### Task directions
List each line of the data that holds the string "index", please.

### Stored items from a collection
-*-*-

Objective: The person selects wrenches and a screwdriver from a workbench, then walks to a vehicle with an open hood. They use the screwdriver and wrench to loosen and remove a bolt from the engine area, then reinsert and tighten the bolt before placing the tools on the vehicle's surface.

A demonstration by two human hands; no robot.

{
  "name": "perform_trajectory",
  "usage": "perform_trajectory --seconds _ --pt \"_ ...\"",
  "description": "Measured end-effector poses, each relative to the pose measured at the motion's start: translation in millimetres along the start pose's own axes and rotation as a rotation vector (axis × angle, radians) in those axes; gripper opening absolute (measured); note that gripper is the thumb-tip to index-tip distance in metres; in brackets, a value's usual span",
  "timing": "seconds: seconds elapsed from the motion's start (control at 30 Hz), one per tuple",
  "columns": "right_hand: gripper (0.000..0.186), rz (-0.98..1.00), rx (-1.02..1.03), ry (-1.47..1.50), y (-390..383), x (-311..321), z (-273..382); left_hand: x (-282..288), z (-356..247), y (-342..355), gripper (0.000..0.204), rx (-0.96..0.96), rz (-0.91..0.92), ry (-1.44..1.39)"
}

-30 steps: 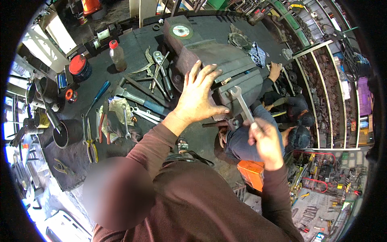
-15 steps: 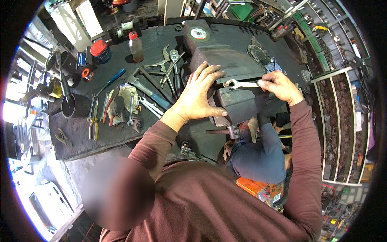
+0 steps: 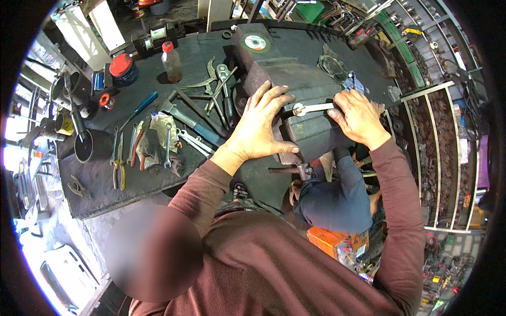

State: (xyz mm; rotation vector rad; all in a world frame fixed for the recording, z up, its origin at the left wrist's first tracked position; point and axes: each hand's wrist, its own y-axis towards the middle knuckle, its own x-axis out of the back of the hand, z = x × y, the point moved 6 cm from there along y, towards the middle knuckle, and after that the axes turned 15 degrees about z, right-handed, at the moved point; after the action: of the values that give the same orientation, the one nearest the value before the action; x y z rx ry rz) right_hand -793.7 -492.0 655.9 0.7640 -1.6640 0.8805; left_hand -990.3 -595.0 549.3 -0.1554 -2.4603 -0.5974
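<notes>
My right hand [image 3: 361,120] is closed around a combination wrench [image 3: 318,107]. The wrench lies across the top of a large dark bench vise [image 3: 311,138], pointing left. Its open end meets a small fastener at the jaws, though how well it is seated I cannot make out. Fingers spread and thumb apart, my left hand [image 3: 258,125] rests against the left side of the vise, just left of the wrench's head. Below the jaws sticks out the vise's screw handle [image 3: 287,170].
On the bench left of the vise lie a hammer [image 3: 192,124], a ratchet [image 3: 225,87], pliers [image 3: 120,168] and several wrenches. A bottle [image 3: 171,63] and a red-lidded tub [image 3: 124,69] stand behind. A person in blue [image 3: 334,192] is low beside the bench, near an orange box [image 3: 324,241].
My right hand has shifted slightly left, and the wrench's head sits a little further left on the vise. My left hand keeps its place. The whole view has turned slightly.
</notes>
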Motion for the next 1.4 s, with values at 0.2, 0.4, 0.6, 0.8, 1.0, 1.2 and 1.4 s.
perform_trajectory --seconds 0.2,0.4,0.6,0.8,1.0,1.2,1.4 --pt "0.033 0.047 -0.039 -0.132 2.8 -1.6 -0.7 1.0 -3.3 0.0 0.113 0.02 0.005 -0.001" --pt "0.036 0.212 -0.181 -0.066 -4.0 -5.9 9.7 6.0 -4.5 -3.2 0.111 0.058 0.027 0.025" --pt "0.041 0.195 -0.141 -0.129 -11.8 -2.4 7.1 1.9 -7.6 -0.7 0.111 0.059 0.062 -0.004" --pt "0.05 0.282 -0.222 -0.03 -11.2 3.6 2.4 1.1 -8.6 4.2 0.112 0.035 0.081 0.055" --pt "0.042 -0.226 -0.358 0.376 -62.3 38.6 19.7 27.9 9.0 -12.1 0.085 -0.052 0.056 -0.147" --pt "0.034 0.389 -0.175 1.349 -92.5 -156.2 178.5 51.6 -41.7 5.2 0.04 0.06 -0.014 -0.174" --pt "0.044 0.071 0.246 1.34 44.4 -164.4 206.2 20.5 -55.6 23.7 0.026 0.176 -0.183 0.034"
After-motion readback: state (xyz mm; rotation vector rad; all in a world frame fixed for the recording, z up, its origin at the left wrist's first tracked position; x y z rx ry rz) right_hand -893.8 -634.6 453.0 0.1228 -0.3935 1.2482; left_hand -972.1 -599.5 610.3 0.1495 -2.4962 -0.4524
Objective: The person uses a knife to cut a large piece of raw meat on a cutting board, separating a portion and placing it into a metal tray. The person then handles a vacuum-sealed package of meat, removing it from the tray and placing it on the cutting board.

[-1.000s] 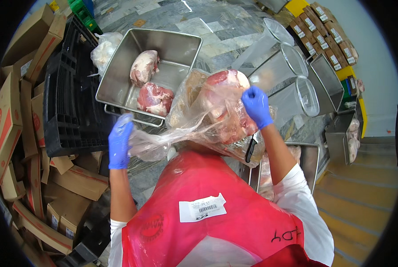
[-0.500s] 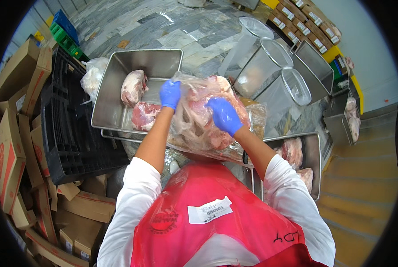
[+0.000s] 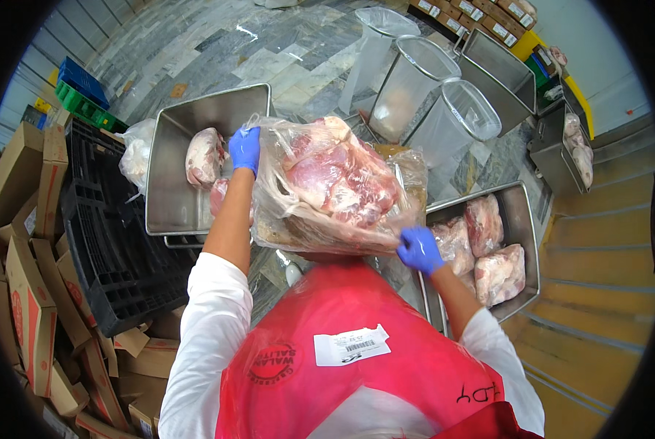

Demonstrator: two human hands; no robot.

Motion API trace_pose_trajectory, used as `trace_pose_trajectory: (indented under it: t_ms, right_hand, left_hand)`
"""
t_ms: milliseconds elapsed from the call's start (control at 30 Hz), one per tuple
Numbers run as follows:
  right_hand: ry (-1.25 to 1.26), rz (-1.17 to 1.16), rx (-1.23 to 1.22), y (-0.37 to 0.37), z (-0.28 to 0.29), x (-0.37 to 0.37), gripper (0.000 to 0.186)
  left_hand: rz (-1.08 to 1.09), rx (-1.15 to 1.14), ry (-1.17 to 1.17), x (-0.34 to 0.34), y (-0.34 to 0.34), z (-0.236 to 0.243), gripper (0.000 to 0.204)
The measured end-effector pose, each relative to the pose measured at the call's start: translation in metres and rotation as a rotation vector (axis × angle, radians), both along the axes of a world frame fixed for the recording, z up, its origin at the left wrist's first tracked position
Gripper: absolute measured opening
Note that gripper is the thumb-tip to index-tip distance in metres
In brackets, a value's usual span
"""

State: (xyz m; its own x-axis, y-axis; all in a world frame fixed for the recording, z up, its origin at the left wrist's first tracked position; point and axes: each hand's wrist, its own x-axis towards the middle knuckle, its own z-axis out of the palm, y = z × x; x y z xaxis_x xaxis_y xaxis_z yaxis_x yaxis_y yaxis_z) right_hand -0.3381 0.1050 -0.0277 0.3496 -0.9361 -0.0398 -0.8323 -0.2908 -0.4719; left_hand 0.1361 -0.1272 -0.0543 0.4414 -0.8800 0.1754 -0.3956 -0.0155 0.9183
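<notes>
A large piece of raw meat [image 3: 338, 175] lies in front of me, with a clear plastic bag [image 3: 275, 212] spread around and under it. My left hand [image 3: 245, 150], in a blue glove, is closed on the bag's upper left edge. On the near right, my gloved right hand [image 3: 420, 250] pinches the bag's lower right edge. The plastic is stretched between both hands, and the meat's top is largely uncovered. To the left, a steel tub [image 3: 174, 139] holds pieces of meat. Another steel tub [image 3: 529, 219] on the right holds several bagged meat pieces [image 3: 499, 275].
A black plastic pallet [image 3: 115, 227] stands at left beside piled cardboard boxes [image 3: 31, 314]. Clear tall bins [image 3: 423, 66] stand beyond the meat, with a steel container [image 3: 499, 69] behind them. A white plastic bag [image 3: 137, 154] hangs beside the left tub.
My hands have moved apart, the left one outward and the right one down and right. The plastic has been drawn off the meat's top. More of the right tub shows.
</notes>
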Motion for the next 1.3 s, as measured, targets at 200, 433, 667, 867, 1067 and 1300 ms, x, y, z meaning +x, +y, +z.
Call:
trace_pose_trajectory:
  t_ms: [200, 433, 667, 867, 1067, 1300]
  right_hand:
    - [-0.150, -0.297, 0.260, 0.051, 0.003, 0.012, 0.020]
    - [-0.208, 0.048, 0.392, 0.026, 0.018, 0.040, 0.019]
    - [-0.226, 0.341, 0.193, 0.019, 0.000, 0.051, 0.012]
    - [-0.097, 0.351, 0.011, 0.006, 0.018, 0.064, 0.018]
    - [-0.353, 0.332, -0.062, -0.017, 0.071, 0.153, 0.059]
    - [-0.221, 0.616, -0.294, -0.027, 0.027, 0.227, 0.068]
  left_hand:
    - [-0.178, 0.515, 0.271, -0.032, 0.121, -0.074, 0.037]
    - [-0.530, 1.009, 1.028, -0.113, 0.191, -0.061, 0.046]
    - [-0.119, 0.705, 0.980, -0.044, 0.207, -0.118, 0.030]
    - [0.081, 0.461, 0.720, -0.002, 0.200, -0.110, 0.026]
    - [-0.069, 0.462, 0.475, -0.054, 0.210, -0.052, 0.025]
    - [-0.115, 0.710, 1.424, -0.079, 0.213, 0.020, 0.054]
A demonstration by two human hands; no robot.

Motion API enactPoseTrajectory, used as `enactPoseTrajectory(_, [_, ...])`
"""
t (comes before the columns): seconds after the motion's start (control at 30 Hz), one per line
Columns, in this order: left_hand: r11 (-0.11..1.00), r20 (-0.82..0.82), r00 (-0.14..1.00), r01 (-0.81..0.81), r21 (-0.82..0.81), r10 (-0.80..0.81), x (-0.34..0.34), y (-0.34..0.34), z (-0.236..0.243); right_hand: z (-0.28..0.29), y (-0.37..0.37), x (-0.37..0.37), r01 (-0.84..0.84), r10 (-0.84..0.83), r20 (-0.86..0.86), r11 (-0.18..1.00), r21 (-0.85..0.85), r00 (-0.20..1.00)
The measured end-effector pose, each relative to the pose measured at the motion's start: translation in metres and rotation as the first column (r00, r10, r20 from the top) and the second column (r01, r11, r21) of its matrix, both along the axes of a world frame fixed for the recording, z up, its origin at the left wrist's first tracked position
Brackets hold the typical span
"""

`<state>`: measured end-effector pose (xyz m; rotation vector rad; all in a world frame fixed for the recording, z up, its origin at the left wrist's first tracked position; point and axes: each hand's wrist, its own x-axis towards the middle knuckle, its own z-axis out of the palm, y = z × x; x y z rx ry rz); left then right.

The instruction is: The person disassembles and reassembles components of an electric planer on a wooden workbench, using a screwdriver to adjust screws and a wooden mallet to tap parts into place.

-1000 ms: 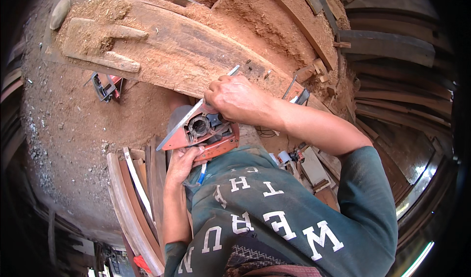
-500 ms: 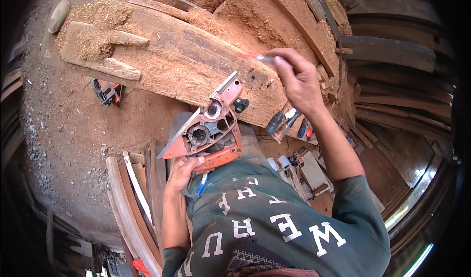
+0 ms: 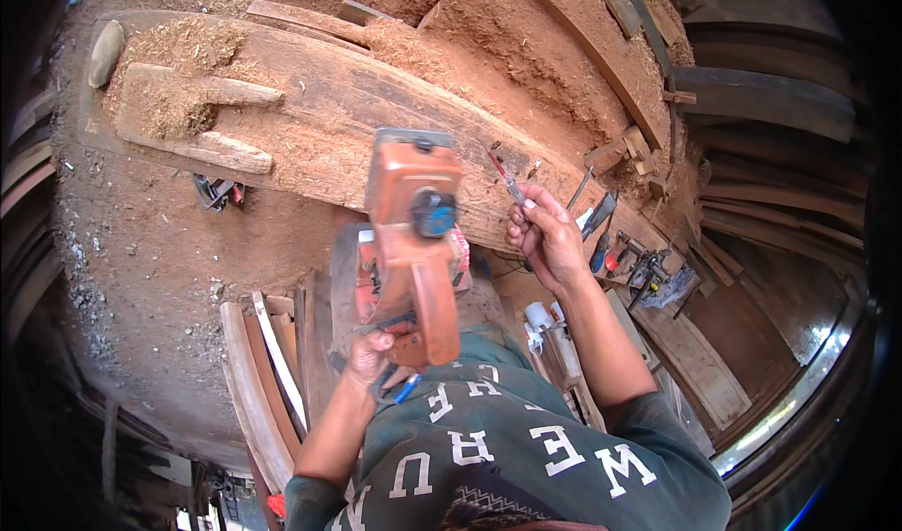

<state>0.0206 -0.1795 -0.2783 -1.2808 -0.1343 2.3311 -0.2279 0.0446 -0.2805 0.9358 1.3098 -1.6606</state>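
Note:
My left hand [image 3: 363, 360] is closed around the rear handle of an orange electric planer [image 3: 399, 188], held upright over my lap. Its dark blue knob now faces up, and the planer is a little smeared by motion. A blue-tipped cord end [image 3: 406, 389] hangs beside that hand. My right hand [image 3: 554, 240] pinches a thin screwdriver [image 3: 502, 168] with a clear handle and a red shaft, its tip pointing up and left over the workbench board. The screwdriver and the planer are apart.
A long wooden board [image 3: 324, 99] strewn with sawdust spans the far side, with a forked wooden piece [image 3: 235, 92] and a stone [image 3: 107, 54] at its left end. Hand tools [image 3: 601, 216] lie right of my right hand. Another power tool [image 3: 216, 193] sits on the ground. Planks [image 3: 780, 89] are stacked at right.
The planer has been turned in my left hand, from its open, hollow side to its knob side. My right hand, with the screwdriver, has come lower and closer to me.

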Motion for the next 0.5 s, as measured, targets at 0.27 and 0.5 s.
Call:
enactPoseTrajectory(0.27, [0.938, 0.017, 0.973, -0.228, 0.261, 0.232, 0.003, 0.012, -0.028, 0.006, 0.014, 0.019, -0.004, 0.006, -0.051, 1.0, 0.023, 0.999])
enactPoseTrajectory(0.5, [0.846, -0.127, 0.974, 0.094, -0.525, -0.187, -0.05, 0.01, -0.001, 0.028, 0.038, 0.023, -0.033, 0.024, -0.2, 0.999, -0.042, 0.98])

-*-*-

### Your solution
  "description": "Measured end-effector poses, each relative to the pose measured at the motion's start: translation in millimetres along the start pose's own axes and rotation as a rotation vector (axis × angle, radians) in those axes; gripper opening absolute (measured); note that gripper is the thumb-tip to index-tip distance in metres; in brackets, a value's usual span",
Note that gripper is the thumb-tip to index-tip distance in metres

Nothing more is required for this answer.